SP-lyase ダブルニカースプラスミド(h)は、human 細胞株における SGPL1 座の高特異性編集のために設計された、対となる2つのプラスミドから構成される。各プラスミドは、Cas9 D10Aニカースと、SGPL1内の対向するDNA鎖を標的とする異なるsgRNAを発現する。対向するDNA鎖上の隣接する部位に誘導されると、2つのニカースはオフセットした一本鎖切断を生成し、これらが組み合わさってずれた二本鎖切断を生じさせる。これにより、両方のガイドによる協調的なオンターゲット活性が必要となる。生じたDNA切断は、細胞内の内在性修復経路、特に非相同末端結合(NHEJ)によって修復され、その結果、SGPL1の機能を阻害する挿入または欠失が生じる。標的座標における2つのsgRNAの結合を必要とするこの二重ニッキング法は、編集の特異性を高め、標的精度に対するさらなる制御が求められる用途において、CRISPR戦略を補完するものである。

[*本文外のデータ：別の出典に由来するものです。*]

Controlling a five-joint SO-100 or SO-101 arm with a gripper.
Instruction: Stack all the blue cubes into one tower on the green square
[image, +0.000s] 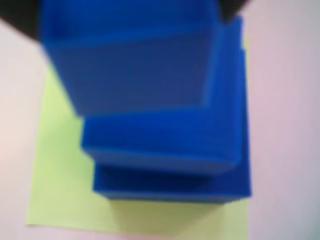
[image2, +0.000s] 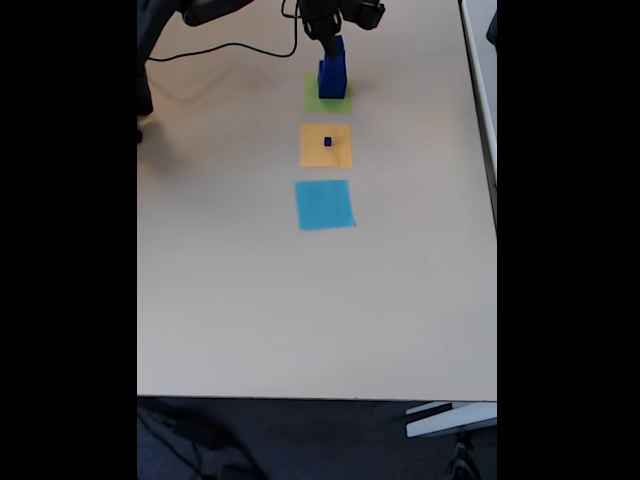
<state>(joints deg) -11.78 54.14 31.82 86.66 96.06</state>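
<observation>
A stepped pile of dark blue cubes (image: 165, 145) stands on the green square (image: 55, 165), blurred in the wrist view. The upper blue cube (image: 135, 75) sits turned a little against the one beneath it. Dark fingertips (image: 230, 10) flank its two sides, so my gripper (image: 125, 15) looks shut on it. In the fixed view the tower (image2: 333, 78) rises from the green square (image2: 312, 100) at the table's far side, with my gripper (image2: 335, 40) at its top. A small blue cube (image2: 327, 142) rests alone on the orange square (image2: 340, 158).
A light-blue flat square (image2: 324, 204) lies nearer the camera, in line with the orange and green ones. A black cable (image2: 230, 48) runs across the far left of the beige table (image2: 300, 310). The table's right edge (image2: 495, 200) is close to the squares' column.
</observation>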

編集された細胞を効率的に同定するために、1つのプラスミドはトランスフェクトされた細胞集団を蛍光可視化するためのGFPをコードし、もう1つのプラスミドは抗生物質選別用のプロマイシン耐性遺伝子を保有しています。これらの機能により、共トランスフェクトされた細胞集団の効率的な濃縮が可能となり、SGPL1が破壊されたクローンの検証が簡素化されます。
研究用のみ。診断用または治療用ではありません。